TASK OBJECTIVE> Stopping at the line that holds "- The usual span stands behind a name", repeat the lines below exactly, starting from the very first and including that final line.

[INFORMATION SHOWN]

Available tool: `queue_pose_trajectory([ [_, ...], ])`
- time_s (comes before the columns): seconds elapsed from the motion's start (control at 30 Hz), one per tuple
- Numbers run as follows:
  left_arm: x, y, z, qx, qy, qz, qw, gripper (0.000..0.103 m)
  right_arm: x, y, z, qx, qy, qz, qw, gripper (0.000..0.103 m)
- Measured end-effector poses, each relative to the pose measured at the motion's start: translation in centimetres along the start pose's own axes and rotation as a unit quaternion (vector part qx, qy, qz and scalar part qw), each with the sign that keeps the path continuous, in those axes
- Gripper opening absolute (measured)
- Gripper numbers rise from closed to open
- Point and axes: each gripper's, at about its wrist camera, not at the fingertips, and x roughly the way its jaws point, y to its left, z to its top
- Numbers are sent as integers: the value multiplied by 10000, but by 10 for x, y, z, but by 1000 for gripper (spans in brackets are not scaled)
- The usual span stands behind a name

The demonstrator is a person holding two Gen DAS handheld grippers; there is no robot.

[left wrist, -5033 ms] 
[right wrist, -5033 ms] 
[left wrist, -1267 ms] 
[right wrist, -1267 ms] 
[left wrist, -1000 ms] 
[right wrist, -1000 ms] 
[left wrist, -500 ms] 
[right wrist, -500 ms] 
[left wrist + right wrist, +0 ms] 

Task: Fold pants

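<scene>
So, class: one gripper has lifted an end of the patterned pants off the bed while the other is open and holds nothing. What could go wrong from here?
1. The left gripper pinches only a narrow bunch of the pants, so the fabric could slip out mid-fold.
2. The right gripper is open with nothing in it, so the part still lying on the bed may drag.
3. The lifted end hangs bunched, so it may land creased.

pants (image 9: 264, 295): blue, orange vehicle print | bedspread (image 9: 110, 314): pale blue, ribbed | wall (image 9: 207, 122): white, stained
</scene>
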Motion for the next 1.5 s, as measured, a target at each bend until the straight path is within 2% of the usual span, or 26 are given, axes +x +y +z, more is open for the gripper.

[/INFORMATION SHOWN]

RESULT FOR THIS TASK>
Available tool: `queue_pose_trajectory([ [_, ...], ])`
- time_s (comes before the columns): seconds elapsed from the motion's start (control at 30 Hz), one per tuple
- Numbers run as follows:
  left_arm: x, y, z, qx, qy, qz, qw, gripper (0.000..0.103 m)
  right_arm: x, y, z, qx, qy, qz, qw, gripper (0.000..0.103 m)
- Measured end-effector poses, each relative to the pose measured at the motion's start: translation in centimetres along the start pose's own axes and rotation as a unit quaternion (vector part qx, qy, qz and scalar part qw), each with the sign that keeps the path continuous, in those axes
- Gripper opening absolute (measured)
- Gripper numbers rise from closed to open
- Point and axes: each gripper's, at about its wrist camera, not at the fingertips, and x roughly the way its jaws point, y to its left, z to its top
- Numbers are sent as integers: the value multiplied by 10000, but by 10 for x, y, z, but by 1000 for gripper (spans in brackets are not scaled)
- The usual span stands behind a name

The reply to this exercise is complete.